* Problem details *
Look through the material beneath and copy each line with the word "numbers".

* Recorded data *
+++
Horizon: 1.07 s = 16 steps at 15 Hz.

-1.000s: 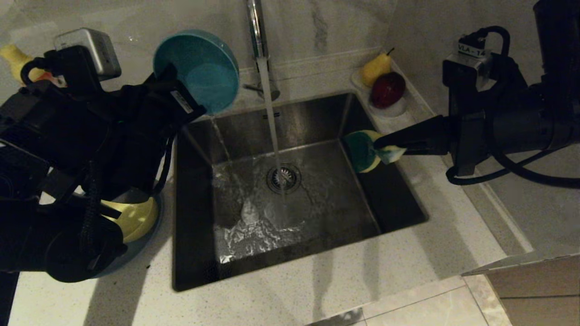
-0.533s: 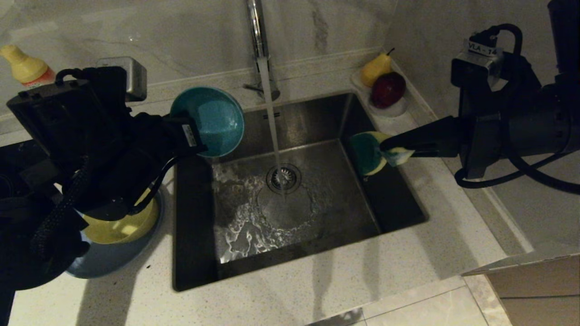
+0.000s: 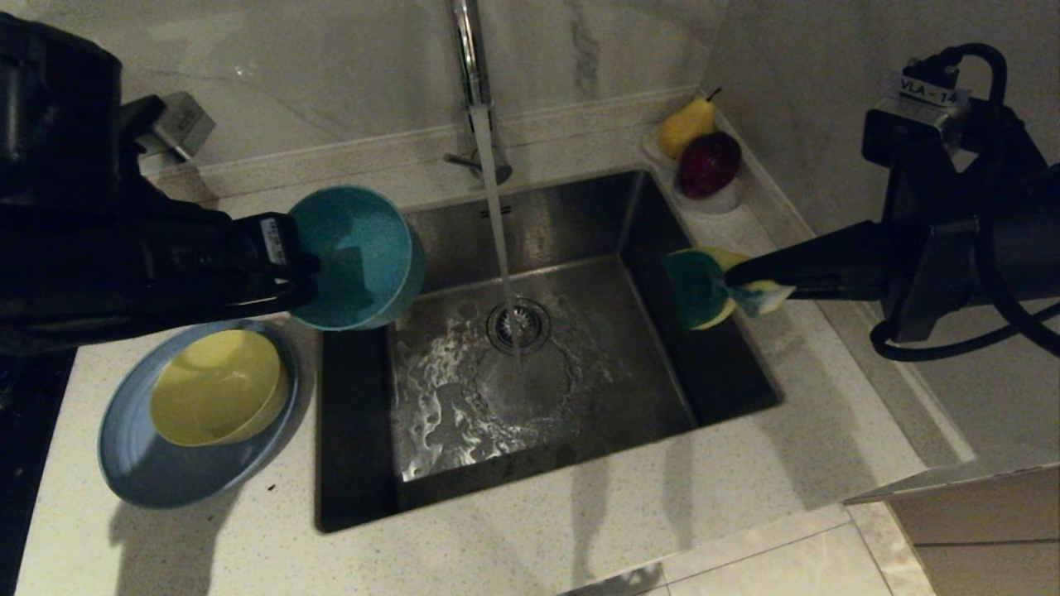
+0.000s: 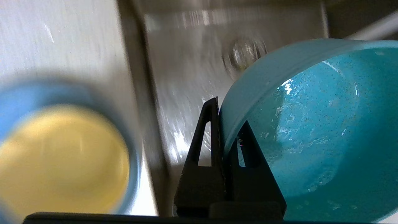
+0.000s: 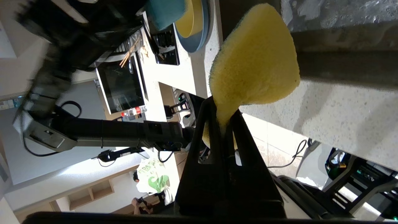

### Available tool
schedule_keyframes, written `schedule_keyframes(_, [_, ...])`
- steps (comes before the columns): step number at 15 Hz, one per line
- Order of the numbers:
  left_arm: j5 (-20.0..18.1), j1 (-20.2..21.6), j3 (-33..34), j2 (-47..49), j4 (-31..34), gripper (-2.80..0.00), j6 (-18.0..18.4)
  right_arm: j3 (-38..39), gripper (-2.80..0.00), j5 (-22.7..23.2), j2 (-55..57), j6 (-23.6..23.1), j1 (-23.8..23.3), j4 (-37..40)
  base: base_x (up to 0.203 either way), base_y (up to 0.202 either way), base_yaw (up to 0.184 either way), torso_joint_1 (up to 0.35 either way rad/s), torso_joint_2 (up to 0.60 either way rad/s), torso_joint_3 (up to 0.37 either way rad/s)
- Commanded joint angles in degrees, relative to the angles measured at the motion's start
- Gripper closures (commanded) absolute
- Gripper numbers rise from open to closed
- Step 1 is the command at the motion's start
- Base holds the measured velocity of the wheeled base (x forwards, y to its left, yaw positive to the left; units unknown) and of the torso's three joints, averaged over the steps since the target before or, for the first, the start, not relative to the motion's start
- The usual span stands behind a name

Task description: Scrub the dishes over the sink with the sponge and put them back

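L gripper [image 4: 228, 130] pinched wet round teal bowl [image 3: 356, 257] by rim: looked slippery, rigid. R gripper [image 5: 226, 124] squeezed soft yellow-green sponge [image 3: 700, 290].

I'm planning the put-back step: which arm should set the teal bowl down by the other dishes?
Left. The left gripper already pinches the teal bowl by its rim, just above the yellow bowl and blue plate. The right gripper holds the sponge across the sink.
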Motion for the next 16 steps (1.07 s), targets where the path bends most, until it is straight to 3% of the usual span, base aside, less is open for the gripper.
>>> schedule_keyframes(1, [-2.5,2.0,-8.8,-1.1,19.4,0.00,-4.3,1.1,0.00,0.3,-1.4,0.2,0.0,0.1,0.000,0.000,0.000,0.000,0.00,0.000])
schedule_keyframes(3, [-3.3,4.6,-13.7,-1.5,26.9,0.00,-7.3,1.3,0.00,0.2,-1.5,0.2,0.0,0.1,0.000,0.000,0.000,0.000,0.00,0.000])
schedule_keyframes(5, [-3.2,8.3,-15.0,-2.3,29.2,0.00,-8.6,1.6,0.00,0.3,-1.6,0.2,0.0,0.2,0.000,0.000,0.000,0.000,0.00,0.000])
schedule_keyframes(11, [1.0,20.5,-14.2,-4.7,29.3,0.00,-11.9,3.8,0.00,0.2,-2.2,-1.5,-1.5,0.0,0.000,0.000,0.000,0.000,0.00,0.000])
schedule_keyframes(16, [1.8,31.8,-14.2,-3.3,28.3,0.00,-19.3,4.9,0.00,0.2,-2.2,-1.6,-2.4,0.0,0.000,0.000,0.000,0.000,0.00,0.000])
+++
* Answer to this task *
- Order of the numbers:
- Gripper numbers rise from open to closed

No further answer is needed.